I wanted to say this to my sister: how can you be mad at me for losing control when you lose it first? And if you were the one who pushed me there—by doing something objectively hurtful, something you should’ve known not to do to family—then how does that even make sense? The same people who made you think that behavior was okay are the ones who taught both of us how to lose control. So if we’re both a mess, it’s no surprise. But the real question is: what now?

This doesn’t have to be a story of sinking. We can adapt. The chaos isn’t going anywhere—and let’s be honest, neither are the assholes. And hey, you’ve got every right to be one about 10% of the time. We all do. The key is doing the work. Being intentional. Giving grace—both ways. That’s where the real transformation happens.

And the crazy part? The ones who trigger you the most are usually family. Something in us expects them to know better, to treat us better. But ironically, it’s those exact moments—the ones that cut the deepest—that give us the biggest chance to grow. Life doesn’t hand out grace lessons through strangers. It hands them out at the dinner table.

In a perfect world, growth wouldn’t come at the hands of your immediate family. But that’s not the world we live in. A lot of family members want more protection than they give, expect loyalty they don’t return, and get offended when you choose yourself over their mess. They’ll throw it in your face when you walk away—but couldn’t lift a finger when you asked for help unless someone with authority told them to. Because for some folks, morality is performative. Like my mom said: “It’s on them, not in them.”
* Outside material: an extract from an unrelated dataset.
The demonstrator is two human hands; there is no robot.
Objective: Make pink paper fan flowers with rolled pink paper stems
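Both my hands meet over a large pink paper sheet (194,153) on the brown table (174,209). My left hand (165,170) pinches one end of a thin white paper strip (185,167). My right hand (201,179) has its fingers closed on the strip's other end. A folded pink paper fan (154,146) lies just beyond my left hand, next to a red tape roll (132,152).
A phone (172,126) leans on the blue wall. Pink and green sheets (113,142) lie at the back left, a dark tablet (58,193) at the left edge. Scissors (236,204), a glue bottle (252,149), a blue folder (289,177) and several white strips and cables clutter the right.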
And maybe that’s the hardest part—when the person who triggered you is the same one blaming you for the reaction. But if they were taught it was okay to mistreat you, and you were taught to respond with chaos, then neither of you had a fair shot. You’re not broken. You were just handed the same broken instructions.

Reflection Questions

  • If we were taught dysfunction by example, is it still fair to hold others to standards they were never shown? Or is that the only way to break the cycle?
  • If someone you love keeps triggering you, does that mean they’re the problem—or are they revealing where your boundaries need to grow?
  • Reply to the prompt: What do you do when the trigger is the training? How do you navigate those moments when you feel unprepared?